[Start of Attachment]

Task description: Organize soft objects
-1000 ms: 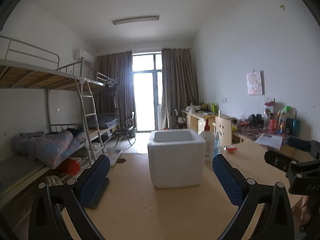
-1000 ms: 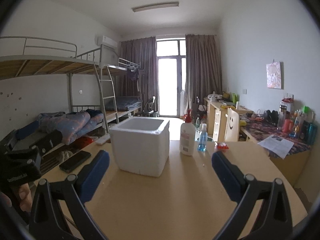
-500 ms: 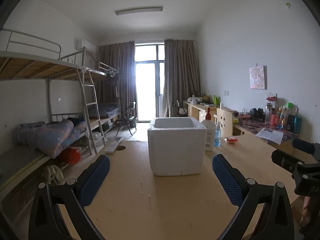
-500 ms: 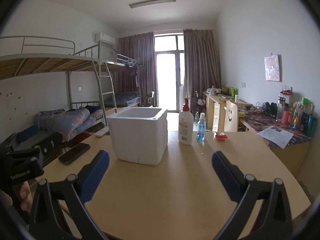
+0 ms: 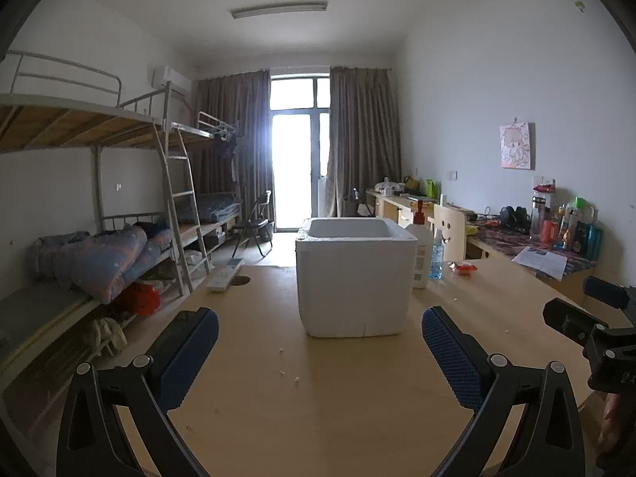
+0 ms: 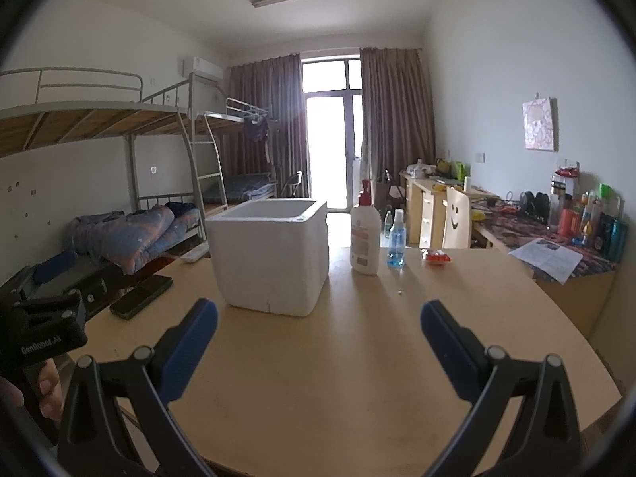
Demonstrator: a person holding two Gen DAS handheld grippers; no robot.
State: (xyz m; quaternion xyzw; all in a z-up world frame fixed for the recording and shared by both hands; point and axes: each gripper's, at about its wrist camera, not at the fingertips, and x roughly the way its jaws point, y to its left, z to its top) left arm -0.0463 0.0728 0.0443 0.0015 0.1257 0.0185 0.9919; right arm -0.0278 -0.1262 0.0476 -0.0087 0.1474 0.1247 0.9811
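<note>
Dorm room, light wooden table [image 5: 357, 397] in the foreground. White foam box [image 5: 355, 276], lid off, stands upright on the table, straight ahead of the left gripper [image 5: 320, 351] and ahead-left of the right gripper [image 6: 319, 338]. Inside of the box not visible from either view; no soft object seen on the tabletop itself.

Left gripper: blue-padded fingers [image 5: 187, 353] spread wide, nothing between them, held above the table short of the box. Right gripper: likewise spread wide and empty, above bare table, box well ahead.

Just right of the box: white pump bottle [image 6: 365, 234], then a small blue spray bottle [image 6: 397, 238] beside it, both upright. Red-and-white packet [image 6: 436, 256] lies further right on the table. Black phone [image 6: 141, 296] lies flat near the table's left edge; a remote control [image 5: 225, 274] lies further back on that side.

A hand [image 6: 47, 391] grips the other tool's handle at the left margin of the right view. Bunk bed [image 5: 99, 214] along the left wall with rolled bedding [image 5: 103, 258] on the lower bunk, apart from the table
</note>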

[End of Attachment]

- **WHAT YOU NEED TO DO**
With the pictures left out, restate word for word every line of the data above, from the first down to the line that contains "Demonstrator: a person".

- **ANSWER**
Task description: Organize soft objects
-1000 ms: 
-1000 ms: 
-500 ms: 
-500 ms: 
+0 ms: 
+0 ms: 
Demonstrator: a person holding two Gen DAS handheld grippers; no robot.

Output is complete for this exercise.